Но к удивлению Истратова и его попутчика – смышленого паренька по имени Иван с хитрыми живыми глазами и искривленными обмороженными пальцами – в центральной богатой юрте, куда они направились сразу по прибытии, их ждал богатый ужин: мясо, свежие баурсаки, колбасы. Посреди стола возвышалась баранья голова, запеченная так искусно, что, казалось, вот-вот заблеет. Открытые глаза животного остекленели в удивительном спокойствии существа, которое познало жизнь и достойно встретило смерть.
Встречал гостей хозяин юрты, он же старейшина аула – высокий широкоплечий пожилой мужчина, Нурберген-дана[49].
– Драсти, айналайын![50] – приветливо поздоровался он. – Мал жан аман ба?[51]
Гости смутились на секунду, потом Истратов строго сказал:
– Мы приехали проверять состояние советской власти в вашем районе.
– Какая работа?
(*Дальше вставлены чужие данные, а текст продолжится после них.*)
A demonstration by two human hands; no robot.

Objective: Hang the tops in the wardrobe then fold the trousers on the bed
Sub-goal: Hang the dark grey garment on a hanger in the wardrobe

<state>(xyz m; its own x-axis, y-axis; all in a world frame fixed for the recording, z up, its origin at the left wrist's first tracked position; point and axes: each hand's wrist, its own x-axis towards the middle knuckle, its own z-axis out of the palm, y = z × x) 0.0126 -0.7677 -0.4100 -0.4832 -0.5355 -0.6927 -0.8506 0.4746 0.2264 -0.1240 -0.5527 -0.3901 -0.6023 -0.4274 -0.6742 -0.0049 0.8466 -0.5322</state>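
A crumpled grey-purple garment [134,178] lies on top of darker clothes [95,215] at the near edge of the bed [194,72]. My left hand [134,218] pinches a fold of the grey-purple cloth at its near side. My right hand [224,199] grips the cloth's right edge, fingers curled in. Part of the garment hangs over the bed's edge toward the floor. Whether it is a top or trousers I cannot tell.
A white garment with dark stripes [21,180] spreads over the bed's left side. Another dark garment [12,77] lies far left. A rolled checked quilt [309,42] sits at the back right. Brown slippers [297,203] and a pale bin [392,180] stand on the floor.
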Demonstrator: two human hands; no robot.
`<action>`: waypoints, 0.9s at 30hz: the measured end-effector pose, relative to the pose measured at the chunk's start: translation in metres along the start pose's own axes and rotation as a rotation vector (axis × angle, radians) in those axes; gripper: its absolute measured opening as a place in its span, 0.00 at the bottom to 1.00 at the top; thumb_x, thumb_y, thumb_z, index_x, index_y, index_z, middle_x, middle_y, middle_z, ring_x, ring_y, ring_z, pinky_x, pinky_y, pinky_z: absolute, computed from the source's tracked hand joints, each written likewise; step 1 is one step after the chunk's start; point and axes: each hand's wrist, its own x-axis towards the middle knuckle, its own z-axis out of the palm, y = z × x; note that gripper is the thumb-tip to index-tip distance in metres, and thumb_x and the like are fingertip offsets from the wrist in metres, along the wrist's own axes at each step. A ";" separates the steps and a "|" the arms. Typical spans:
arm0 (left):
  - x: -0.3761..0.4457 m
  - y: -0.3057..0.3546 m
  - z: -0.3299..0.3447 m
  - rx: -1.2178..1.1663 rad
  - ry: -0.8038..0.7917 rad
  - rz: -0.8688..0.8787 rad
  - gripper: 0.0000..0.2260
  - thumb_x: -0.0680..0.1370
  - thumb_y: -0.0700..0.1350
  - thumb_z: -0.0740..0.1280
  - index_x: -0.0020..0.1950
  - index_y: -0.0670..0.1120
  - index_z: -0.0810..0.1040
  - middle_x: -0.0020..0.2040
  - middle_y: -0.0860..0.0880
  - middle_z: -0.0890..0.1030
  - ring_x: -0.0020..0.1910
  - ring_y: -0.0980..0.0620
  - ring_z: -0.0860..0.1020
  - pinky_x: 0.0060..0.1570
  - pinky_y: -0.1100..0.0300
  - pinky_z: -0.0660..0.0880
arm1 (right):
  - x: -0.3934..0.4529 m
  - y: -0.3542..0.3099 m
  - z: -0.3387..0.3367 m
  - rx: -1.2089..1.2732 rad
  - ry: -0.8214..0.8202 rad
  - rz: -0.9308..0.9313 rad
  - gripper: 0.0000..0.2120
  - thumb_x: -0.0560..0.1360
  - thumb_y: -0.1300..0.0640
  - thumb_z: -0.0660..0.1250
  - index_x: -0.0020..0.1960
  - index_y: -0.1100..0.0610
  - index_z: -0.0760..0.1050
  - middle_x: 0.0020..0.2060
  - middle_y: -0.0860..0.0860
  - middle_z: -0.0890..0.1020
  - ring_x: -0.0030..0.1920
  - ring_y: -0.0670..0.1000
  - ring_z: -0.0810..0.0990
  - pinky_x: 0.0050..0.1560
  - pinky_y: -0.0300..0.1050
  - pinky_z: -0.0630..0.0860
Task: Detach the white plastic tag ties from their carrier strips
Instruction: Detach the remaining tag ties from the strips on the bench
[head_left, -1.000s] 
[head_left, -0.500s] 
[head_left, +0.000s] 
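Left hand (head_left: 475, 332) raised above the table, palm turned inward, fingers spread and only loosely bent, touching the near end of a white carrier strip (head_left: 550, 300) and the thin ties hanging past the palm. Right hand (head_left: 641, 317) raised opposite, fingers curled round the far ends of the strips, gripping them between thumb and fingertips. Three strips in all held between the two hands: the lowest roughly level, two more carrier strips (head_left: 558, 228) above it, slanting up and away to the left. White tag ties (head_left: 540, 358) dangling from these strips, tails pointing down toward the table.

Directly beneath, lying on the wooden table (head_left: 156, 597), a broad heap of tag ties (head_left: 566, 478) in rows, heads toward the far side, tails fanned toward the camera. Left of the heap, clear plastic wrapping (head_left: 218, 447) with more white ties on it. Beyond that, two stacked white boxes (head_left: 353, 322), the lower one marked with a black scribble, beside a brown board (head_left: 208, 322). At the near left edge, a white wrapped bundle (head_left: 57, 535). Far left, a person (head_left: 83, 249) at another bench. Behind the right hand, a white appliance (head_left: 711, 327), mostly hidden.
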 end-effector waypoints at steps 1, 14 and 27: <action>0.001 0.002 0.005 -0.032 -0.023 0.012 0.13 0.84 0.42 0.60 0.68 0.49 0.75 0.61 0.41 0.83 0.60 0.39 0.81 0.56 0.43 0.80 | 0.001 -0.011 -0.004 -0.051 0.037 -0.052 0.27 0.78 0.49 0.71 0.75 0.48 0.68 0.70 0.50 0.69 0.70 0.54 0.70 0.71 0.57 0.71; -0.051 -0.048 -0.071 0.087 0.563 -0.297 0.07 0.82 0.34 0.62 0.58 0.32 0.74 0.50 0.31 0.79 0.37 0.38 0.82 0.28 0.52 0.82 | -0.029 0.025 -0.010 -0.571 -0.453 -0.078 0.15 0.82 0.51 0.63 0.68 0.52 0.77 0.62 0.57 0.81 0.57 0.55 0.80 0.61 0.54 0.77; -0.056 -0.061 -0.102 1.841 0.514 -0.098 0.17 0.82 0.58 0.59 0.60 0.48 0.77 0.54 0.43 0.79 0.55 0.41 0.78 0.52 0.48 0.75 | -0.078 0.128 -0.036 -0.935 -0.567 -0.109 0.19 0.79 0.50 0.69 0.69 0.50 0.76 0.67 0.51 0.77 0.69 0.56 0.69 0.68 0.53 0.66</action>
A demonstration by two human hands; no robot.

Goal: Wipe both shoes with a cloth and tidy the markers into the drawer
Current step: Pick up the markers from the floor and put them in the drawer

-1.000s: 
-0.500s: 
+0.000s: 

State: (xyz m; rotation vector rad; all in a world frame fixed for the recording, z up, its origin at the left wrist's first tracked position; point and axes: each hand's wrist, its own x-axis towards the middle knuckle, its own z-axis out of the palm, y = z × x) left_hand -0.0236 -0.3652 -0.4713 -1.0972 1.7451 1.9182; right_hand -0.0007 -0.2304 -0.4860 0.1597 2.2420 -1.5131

Никакая работа! – весело ответил мужчина, улыбнувшись во весь рот. – Сначала кушать, потом работа.
Истратова и Ивана тут же усадили на низкий диванчик, сунули в руки тарелки. Женщины в традиционных платках сновали с подносами и широкими удобными пиалами, куда чуть-чуть, на донышко, наливали чай с молоком. Нурберген-дана, усевшись рядом на низкий диван, посреди юрты, под самым шаныраком[52], угощал гостей, подсовывая лучшие куски мяса и приговаривая, мешая русские слова с казахскими:
– Кушайте, айналайын, мы, казахи, гость уважают. Мы, казахи, гостеприимный народ.